Phaeocephalum brachychaetum (C. Wright) House; Rhynchospora blauneri Britton; R. chapmanii Britton 1916, not M. A. Curtis 1849; R. pallida C. B. Clarke 1900, not M. A. Curtis 1849; R. pallida Kükenthal 1926, not M. A. Curtis 1849
Plants perennial, densely cespitose, 20–50 cm; rhizomes absent. Culms erect to excurved, lax, filiform, leafy, ± terete. Leaves exceeded by culm, ascending; blades filiform, ± terete, margins strongly involute, apex trigonous, sulcate, tapering. Inflorescences: spikelet clusters mostly 2–3, sparse to dense, oblong to broadly or narrowly turbinate; leafy bracts setaceous, exceeding clusters. Spikelets pale red brown, lanceoloid, 3–3.5 mm, apex acute; fertile scales mostly elliptic, 2–2.5 mm, apex acute, sometimes apiculate. Flowers: bristles mere nubs or 1–2, to 0.3 mm. Fruits mostly 2 per spikelet, 1.5–1.6 mm; body red brown with pale center, lenticular, broadly obovoid to orbicular, margins pale, narrow, flowing to tubercle; surfaces smoothish, or faintly cancellate; tubercle flattened, triangular subulate, 0.3–0.5 mm.
Fruiting late spring–fall. Moist sandy peaty substrates in savannas or savanna bog transition, ditches, and moist, disturbed areas; Ala., Fla., Miss.; West Indies; Central America.

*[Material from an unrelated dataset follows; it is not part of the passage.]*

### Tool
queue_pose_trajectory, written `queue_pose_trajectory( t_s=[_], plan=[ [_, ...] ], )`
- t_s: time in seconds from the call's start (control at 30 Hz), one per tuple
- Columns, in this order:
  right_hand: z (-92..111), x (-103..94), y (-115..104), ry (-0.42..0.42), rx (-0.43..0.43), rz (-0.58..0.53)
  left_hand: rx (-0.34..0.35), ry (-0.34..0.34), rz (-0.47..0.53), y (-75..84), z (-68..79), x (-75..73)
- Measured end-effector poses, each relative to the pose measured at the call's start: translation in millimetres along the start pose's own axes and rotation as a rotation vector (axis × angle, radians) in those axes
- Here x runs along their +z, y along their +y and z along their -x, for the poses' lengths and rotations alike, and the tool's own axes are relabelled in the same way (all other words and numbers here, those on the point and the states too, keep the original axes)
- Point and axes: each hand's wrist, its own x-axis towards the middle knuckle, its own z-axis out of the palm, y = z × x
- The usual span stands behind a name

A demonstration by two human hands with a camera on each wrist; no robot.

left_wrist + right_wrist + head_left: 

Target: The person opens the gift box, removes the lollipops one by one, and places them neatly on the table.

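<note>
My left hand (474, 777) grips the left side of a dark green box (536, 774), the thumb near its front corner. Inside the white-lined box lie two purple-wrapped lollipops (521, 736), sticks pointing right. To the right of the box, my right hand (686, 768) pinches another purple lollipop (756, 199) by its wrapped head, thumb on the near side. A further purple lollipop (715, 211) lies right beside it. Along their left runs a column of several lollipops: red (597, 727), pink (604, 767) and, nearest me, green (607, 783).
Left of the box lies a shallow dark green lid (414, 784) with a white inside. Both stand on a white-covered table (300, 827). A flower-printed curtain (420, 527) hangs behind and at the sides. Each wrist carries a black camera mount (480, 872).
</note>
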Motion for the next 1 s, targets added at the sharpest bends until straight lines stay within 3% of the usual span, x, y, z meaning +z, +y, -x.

Rhynchospora brachychaeta is quite possibly adventive; most of its localities in the flora are in disturbed areas near the coast. It is similar to the widespread native R. chapmanii, from which it is distinguished by its more numerous spikelet clusters, the darker spikelets, the achene faces brown with pale centers (rather than pale with brown ends), and the relatively more developed perianth.